Se alguém lembrar de um texto chamado "Doce" que fiz há pouco tempo, sabe que é a história de um neto e uma avó que estava em estado terminal. Embora minha avó tenha ido pro hospital pouco depois e eu tenha me inspirado em minhas experiências com ela, não foi pra ela que eu fiz o texto, porque eu sequer sabia que ela ia mal naquela época. Mas a minha história é parecida. Eu ainda sou muito egoísta, mas eu era uma criança ainda mais egoísta e ainda por cima, um coraçãozinho de pedra. Nada me comovia e eu tinha uma dificuldade grande em demonstrar carinho. Quando eu fui crescendo e percebi a importância desses gestos, minha avó já perdera a lucidez e a memória dela estancou em uma época em que eu nem havia nascido. Ela morreu sem jamais escutar um "eu te amo" dos meus lábios.

Vocês já devem ter lido ou ouvido milhões de vezes que é importante dizer às pessoas que amamos o quanto elas nos são caras. Pois eu venho dizer de novo. Já deixei muita gente embaraçada e constrangida com essa minha mania de demonstrar meus sentimentos com tanta franqueza, mas aí está o motivo pra isso.
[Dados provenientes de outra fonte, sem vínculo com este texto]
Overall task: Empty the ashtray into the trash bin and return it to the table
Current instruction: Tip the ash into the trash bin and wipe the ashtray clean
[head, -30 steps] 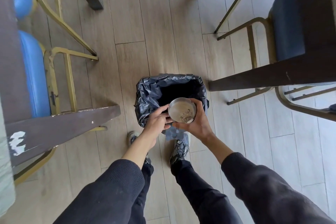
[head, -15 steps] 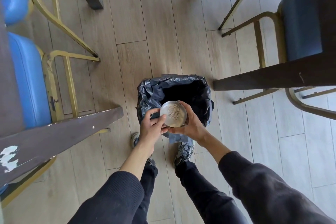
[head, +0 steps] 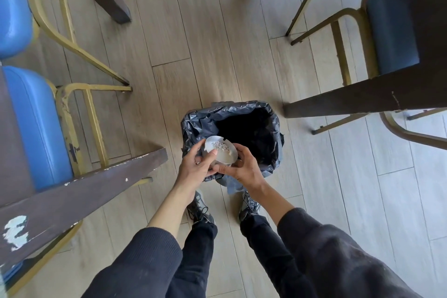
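Note:
A round metal ashtray point(head: 223, 152) with notches in its rim holds a small heap of grey ash near its far edge. It is tilted away from me over the near left corner of the trash bin point(head: 273, 128), which is lined with a black bag and dark inside. My left hand point(head: 194, 168) grips the ashtray's left rim with thumb and fingers. My right hand point(head: 242, 168) holds it from below and on the right.
Dark wooden table legs stand at the left point(head: 79, 191) and the right point(head: 362, 94). Blue-seated chairs with yellow metal frames flank the bin, one at the left point(head: 36, 123) and one at the right point(head: 391, 26). My two shoes point(head: 200, 208) stand just before the bin on pale wood flooring.
Both hands have carried the ashtray leftward and tipped it further toward the bin. The ash has slid to the far side of the ashtray.

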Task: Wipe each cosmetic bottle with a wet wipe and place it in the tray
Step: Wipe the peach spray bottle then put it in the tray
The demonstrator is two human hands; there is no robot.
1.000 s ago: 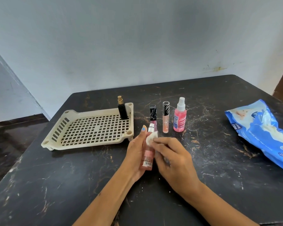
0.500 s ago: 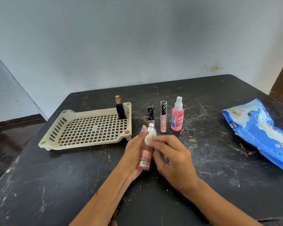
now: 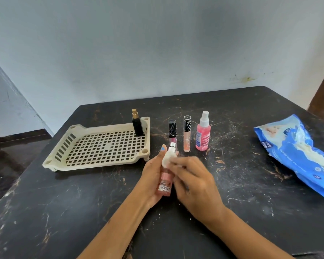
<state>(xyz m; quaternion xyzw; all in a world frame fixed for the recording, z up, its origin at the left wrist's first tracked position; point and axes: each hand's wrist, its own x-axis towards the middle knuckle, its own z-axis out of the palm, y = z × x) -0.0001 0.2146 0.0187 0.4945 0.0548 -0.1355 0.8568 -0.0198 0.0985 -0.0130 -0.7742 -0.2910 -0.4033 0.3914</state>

Essa lição eu já aprendi. Por isso, crianças, não deixem de dizer que amam e se não puderem dizer, demonstrem (mas lembrem-se que nossos gestos nem sempre dizem o que achamos que dizem).

Essa história agora foi pra minha avó e, se ela puder ler isso aqui, que saiba o quanto eu a amo. É assim que eu quero imaginar: um passarinho que não podia voar com o fardo pesado que carregava, mas que agora está livre pra voar na imensidão azul.

6 fios pro Casulo:

Anônimo 28 de outubro de 2008 às 10:03  

Ai,adorei,Carlos! E uma maneira um pouco memos incomoda de dividir a dor,sim. Que a tua vovo esteja livre e feliz agora!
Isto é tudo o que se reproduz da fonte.